*** AVAILABLE RECORDS Section Begins ***

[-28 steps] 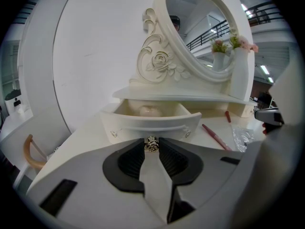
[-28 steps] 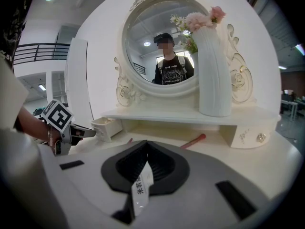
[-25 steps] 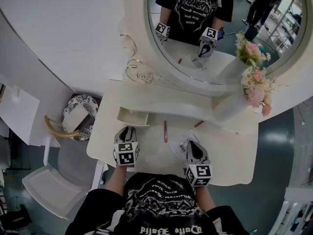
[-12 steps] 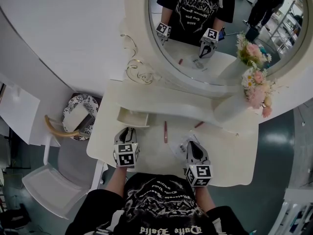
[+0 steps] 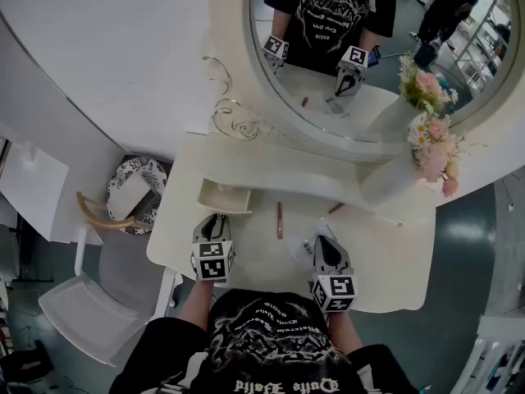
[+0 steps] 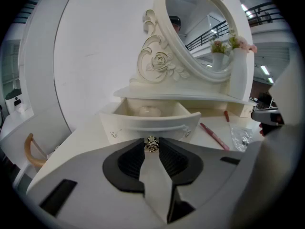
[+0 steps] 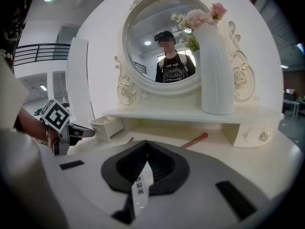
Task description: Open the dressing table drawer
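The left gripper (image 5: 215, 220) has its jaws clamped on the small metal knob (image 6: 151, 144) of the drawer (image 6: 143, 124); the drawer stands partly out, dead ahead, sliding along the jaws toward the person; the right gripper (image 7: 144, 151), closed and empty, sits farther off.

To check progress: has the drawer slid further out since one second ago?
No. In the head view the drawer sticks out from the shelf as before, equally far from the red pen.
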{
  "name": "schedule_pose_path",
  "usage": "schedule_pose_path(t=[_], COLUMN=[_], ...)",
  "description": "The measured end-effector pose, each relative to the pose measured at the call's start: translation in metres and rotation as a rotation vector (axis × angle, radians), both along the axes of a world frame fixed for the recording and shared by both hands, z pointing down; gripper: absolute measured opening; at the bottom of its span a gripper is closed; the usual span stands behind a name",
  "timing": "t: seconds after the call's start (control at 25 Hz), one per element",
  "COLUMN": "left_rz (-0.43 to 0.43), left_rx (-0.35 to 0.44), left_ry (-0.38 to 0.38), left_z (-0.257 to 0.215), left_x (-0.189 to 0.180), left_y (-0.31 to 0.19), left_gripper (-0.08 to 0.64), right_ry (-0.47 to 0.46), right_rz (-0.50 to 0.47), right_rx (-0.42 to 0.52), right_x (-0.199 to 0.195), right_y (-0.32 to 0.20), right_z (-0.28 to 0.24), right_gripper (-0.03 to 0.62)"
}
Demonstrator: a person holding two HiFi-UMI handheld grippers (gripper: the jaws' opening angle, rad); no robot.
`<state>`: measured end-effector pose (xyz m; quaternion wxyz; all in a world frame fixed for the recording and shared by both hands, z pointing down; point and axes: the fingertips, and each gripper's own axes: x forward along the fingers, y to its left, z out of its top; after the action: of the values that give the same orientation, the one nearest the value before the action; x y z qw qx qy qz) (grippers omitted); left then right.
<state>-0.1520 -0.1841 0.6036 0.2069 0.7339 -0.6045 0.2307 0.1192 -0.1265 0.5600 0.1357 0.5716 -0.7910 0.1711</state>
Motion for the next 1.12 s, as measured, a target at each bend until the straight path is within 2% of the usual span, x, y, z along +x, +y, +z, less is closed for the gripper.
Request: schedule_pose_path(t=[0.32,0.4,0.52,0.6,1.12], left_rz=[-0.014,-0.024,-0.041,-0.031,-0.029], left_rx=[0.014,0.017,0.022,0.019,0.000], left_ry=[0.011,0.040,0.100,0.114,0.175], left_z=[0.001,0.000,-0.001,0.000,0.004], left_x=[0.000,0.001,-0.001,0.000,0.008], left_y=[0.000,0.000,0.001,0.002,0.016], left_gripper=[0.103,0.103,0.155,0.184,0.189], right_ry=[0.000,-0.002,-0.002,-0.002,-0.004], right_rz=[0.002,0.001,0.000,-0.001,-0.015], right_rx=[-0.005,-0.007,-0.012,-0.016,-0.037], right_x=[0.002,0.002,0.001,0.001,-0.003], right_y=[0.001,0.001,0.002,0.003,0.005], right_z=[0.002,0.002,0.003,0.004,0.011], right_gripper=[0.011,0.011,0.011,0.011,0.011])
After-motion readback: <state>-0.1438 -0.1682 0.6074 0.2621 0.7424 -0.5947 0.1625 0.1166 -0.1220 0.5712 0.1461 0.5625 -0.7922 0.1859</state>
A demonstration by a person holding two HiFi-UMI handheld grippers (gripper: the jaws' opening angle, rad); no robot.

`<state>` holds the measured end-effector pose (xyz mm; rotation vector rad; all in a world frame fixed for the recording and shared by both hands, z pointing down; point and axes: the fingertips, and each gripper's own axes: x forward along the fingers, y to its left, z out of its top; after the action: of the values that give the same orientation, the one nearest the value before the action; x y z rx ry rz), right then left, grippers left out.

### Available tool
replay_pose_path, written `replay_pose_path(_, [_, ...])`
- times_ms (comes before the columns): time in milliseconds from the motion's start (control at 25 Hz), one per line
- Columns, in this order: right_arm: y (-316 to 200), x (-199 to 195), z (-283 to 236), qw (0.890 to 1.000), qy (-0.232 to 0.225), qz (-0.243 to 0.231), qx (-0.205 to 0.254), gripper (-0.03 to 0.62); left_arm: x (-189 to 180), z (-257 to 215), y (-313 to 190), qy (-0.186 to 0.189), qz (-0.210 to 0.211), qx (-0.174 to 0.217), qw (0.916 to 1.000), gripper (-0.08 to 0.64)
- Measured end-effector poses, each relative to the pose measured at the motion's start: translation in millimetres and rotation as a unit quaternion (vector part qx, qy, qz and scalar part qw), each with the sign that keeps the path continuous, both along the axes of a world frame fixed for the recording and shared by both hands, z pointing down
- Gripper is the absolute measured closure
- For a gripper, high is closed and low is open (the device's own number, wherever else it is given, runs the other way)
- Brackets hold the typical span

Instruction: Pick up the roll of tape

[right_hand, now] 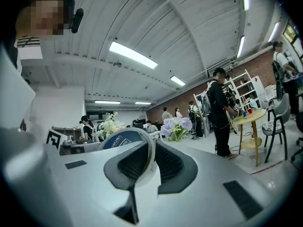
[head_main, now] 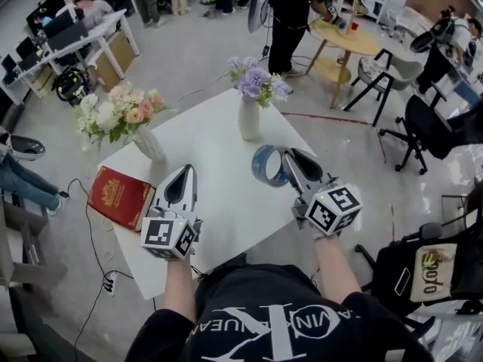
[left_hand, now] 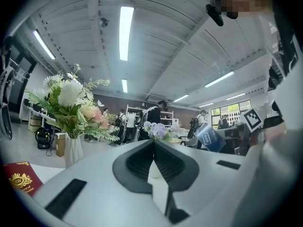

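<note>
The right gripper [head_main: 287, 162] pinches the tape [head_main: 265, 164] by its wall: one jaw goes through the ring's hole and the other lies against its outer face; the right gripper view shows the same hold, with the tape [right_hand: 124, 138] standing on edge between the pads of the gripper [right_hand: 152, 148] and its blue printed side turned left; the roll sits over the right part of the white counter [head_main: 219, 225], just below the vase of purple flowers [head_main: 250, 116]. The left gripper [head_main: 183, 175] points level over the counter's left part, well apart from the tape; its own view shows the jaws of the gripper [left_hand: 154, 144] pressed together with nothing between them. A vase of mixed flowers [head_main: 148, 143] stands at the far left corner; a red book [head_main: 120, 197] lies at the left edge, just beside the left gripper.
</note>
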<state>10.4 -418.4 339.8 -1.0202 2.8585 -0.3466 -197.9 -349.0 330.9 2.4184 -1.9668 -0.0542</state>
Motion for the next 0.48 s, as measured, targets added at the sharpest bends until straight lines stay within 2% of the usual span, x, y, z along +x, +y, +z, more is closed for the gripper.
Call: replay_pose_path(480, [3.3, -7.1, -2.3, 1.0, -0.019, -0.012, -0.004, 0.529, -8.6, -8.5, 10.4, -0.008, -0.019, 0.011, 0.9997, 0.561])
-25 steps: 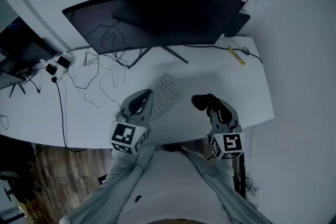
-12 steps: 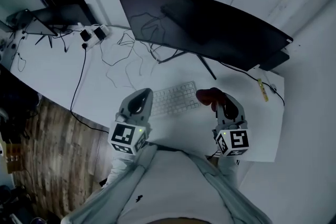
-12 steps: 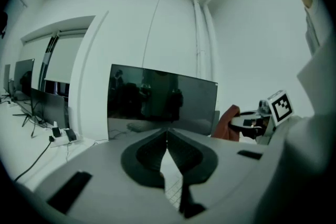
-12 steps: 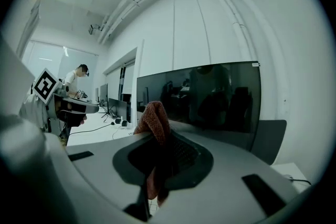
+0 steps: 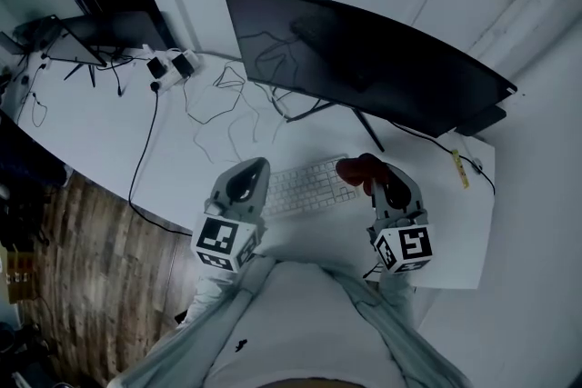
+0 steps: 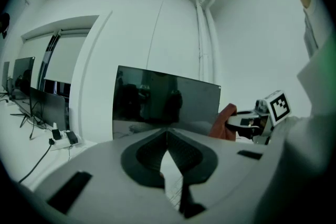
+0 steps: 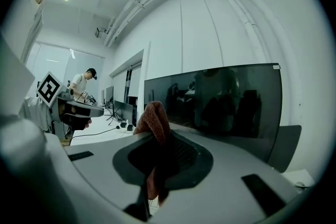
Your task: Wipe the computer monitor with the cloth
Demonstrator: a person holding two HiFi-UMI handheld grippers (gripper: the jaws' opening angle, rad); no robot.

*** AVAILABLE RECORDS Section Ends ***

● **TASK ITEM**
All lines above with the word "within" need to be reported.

● **SOLUTION FOR THIS PROBLEM**
Motion for the next 1.12 s, as measured, a target at each bend until the straight path is within 2% of the usual span, x, y, z along +x, +y, +z, less is closed for the gripper.
Motion for the next 0.48 s, as measured, targets added at the sharpest bends until straight lines stay within 2% of the usual span, x, y, z along +x, +y, +z, more is closed for the gripper.

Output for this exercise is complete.